:: Data provided
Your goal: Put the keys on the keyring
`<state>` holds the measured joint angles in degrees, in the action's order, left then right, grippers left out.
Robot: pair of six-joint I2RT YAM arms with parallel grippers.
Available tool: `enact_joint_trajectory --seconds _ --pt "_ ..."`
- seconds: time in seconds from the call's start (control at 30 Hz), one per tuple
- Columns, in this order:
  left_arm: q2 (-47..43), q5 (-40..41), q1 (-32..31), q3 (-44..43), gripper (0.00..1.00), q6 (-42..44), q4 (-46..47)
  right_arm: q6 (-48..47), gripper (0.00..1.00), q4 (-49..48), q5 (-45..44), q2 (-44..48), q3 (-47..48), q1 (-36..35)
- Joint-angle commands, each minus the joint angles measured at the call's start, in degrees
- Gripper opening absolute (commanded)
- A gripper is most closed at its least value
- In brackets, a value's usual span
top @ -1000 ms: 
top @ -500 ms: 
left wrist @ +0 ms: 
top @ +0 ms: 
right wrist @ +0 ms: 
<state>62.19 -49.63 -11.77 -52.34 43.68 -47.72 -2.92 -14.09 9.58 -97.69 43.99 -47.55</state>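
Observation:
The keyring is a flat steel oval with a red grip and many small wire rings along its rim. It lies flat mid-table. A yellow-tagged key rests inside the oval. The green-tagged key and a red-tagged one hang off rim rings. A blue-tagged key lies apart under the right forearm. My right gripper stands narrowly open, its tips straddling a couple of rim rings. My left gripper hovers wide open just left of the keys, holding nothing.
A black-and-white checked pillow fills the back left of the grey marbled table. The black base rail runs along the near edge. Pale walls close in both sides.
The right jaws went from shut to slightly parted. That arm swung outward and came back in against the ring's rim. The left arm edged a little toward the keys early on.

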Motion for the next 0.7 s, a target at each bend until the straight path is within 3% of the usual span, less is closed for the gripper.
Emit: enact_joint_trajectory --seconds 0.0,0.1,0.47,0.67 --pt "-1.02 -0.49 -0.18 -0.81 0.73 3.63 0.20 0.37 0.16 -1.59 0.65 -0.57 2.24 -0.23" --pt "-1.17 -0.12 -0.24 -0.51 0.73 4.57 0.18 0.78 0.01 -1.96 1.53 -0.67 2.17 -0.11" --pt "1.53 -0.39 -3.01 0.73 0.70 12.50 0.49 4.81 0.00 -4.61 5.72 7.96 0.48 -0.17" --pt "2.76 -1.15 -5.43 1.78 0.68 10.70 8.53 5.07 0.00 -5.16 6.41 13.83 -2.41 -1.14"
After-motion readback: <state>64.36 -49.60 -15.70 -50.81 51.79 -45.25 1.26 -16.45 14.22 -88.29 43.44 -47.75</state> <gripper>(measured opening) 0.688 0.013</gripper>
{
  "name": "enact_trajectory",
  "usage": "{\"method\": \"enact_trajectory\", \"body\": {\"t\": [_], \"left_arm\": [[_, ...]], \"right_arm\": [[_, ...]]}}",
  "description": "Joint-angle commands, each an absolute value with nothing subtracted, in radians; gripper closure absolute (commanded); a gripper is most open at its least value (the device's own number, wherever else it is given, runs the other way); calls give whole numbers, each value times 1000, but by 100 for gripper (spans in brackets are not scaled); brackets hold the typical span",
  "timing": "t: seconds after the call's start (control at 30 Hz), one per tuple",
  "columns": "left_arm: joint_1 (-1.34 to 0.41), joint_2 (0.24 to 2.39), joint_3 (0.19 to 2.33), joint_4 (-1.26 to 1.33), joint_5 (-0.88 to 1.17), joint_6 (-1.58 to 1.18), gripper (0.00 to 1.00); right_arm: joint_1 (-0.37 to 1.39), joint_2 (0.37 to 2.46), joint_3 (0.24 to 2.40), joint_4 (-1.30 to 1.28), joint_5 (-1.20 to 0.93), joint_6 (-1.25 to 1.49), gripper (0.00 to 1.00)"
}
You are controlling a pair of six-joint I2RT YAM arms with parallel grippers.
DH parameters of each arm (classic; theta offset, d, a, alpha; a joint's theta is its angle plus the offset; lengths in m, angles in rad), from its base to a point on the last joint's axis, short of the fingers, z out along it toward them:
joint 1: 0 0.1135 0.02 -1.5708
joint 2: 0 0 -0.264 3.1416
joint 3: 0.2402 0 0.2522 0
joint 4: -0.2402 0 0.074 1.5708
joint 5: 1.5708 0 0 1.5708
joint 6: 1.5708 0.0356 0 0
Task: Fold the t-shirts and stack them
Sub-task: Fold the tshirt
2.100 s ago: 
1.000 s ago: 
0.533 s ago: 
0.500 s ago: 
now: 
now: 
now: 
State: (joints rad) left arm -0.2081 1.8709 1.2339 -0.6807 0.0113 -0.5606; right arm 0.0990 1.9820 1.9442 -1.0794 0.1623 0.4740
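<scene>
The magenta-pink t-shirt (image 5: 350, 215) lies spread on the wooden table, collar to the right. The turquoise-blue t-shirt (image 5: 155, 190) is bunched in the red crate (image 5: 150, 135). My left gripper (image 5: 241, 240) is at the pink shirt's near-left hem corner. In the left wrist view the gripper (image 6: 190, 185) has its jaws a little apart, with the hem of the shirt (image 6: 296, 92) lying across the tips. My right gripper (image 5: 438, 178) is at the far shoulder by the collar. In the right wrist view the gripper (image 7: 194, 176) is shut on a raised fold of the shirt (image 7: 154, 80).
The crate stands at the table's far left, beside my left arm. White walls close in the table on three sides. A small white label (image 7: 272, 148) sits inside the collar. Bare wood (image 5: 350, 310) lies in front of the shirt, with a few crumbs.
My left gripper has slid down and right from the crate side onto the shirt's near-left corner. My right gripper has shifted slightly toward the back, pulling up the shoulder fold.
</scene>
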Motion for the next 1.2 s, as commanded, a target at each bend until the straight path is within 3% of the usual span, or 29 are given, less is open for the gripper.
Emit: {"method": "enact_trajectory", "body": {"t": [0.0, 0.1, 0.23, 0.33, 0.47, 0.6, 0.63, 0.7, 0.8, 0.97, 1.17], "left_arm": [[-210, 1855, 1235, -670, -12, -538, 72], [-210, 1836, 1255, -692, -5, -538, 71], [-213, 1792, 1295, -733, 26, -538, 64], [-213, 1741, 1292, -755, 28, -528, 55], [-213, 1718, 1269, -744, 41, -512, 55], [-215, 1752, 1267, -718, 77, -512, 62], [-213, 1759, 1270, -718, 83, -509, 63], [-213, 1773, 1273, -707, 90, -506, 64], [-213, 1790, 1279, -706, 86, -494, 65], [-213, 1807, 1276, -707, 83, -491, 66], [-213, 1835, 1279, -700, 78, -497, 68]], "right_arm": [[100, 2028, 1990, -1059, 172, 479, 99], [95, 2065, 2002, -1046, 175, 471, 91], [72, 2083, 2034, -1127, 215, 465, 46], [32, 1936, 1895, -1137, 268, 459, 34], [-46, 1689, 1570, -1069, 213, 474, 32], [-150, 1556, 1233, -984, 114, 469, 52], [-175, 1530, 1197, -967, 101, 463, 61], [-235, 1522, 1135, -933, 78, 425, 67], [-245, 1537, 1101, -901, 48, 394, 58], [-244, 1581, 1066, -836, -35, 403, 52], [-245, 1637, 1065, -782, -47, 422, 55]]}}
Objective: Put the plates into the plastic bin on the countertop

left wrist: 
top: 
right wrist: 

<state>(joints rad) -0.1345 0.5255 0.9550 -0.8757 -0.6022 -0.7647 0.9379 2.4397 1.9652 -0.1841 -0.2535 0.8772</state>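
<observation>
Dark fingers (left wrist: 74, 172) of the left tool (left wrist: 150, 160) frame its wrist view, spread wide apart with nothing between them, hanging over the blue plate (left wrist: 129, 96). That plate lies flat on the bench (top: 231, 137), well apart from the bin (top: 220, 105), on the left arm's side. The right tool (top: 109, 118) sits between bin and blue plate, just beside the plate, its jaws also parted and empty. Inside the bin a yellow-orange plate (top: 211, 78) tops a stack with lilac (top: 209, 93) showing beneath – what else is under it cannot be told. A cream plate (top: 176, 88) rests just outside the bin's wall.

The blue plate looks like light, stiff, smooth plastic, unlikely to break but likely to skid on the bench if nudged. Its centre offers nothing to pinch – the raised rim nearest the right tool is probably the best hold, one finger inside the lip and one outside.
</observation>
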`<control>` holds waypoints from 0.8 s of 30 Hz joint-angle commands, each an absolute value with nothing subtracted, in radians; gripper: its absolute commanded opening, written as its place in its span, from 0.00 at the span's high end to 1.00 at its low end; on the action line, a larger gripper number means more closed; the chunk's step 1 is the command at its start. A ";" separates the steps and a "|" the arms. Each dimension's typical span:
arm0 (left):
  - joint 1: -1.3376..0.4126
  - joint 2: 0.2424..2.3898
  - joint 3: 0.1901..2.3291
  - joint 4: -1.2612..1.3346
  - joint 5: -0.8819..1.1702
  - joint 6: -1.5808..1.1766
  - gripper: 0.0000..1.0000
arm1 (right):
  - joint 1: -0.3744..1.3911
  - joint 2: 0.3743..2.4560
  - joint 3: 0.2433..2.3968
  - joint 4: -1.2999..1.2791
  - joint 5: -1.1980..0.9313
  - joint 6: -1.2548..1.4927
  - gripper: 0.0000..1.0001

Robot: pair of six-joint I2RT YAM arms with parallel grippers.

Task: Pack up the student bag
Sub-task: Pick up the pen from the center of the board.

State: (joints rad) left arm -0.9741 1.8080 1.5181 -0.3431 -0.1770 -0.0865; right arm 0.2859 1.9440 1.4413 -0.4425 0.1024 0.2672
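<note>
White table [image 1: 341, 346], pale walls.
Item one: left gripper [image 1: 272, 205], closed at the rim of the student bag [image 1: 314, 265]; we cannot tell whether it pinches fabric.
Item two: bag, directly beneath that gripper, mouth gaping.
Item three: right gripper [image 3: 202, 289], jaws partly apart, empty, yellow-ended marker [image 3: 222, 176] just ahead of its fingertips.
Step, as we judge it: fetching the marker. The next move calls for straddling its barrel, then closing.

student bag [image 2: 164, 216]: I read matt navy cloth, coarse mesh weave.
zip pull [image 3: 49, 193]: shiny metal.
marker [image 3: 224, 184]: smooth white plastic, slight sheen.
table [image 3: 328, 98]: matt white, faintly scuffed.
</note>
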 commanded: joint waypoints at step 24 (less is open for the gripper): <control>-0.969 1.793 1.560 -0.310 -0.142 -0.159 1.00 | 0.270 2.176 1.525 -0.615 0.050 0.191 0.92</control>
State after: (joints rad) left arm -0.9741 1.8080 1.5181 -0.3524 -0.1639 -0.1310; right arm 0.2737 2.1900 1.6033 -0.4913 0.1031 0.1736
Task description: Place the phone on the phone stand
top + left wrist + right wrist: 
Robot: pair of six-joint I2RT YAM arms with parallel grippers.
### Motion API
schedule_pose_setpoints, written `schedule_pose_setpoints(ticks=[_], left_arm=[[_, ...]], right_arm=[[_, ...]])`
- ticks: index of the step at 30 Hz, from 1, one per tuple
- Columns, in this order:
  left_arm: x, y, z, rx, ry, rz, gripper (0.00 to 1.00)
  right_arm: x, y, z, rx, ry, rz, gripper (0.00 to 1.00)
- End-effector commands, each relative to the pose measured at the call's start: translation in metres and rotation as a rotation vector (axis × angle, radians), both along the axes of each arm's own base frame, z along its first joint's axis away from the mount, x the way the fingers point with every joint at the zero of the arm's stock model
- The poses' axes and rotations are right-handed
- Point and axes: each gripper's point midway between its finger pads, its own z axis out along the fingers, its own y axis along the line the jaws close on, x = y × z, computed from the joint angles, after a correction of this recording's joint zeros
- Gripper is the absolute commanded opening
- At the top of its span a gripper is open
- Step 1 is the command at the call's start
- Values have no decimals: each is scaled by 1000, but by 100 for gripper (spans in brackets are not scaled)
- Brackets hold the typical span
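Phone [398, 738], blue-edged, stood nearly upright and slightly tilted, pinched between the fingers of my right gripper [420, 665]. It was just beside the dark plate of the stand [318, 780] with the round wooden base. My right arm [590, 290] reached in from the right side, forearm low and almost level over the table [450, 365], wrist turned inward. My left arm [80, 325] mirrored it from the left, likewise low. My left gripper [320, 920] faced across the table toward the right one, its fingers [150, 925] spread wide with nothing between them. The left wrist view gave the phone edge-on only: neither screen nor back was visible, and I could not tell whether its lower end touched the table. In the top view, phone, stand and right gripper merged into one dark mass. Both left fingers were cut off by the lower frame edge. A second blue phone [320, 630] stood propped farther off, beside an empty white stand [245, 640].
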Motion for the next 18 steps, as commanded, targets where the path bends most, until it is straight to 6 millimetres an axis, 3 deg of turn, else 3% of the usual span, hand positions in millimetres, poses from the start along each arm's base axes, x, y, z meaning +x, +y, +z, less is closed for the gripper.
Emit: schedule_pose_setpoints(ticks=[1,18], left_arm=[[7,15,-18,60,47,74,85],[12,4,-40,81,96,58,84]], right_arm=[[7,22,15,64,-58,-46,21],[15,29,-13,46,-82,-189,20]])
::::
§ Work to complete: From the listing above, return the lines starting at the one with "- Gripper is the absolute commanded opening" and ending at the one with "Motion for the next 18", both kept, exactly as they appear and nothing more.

§ Answer space:
- Gripper is the absolute commanded opening
- At the top of its span a gripper is open
- Step 1 is the command at the call's start
- Values have no decimals: each is scaled by 1000, but by 100 for gripper (spans in brackets are not scaled)
- Brackets hold the typical span
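Phone [398, 738], blue-edged, stood nearly upright and slightly tilted, pinched between the fingers of my right gripper [420, 665]. It was just beside the dark plate of the stand [318, 780] with the round wooden base. My right arm [590, 290] reached in from the right side, forearm low and almost level over the table [450, 365], wrist turned inward. My left arm [80, 325] mirrored it from the left, likewise low. My left gripper [320, 920] faced across the table toward the right one, its fingers [150, 925] spread wide with nothing between them. The left wrist view gave the phone edge-on only: neither screen nor back was visible, and I could not tell whether its lower end touched the table. In the top view, phone, stand and right gripper merged into one dark mass. Both left fingers were cut off by the lower frame edge. A second blue phone [320, 630] stood propped farther off, beside an empty white stand [245, 640].
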Motion for the next 18 steps, as commanded, targets where the path bends most, until it is straight to 6 millimetres an axis, 3 deg of turn, else 3% of the usual span, hand positions in millimetres, poses from the start along each arm's base axes, x, y, z meaning +x, +y, +z, less is closed for the gripper.

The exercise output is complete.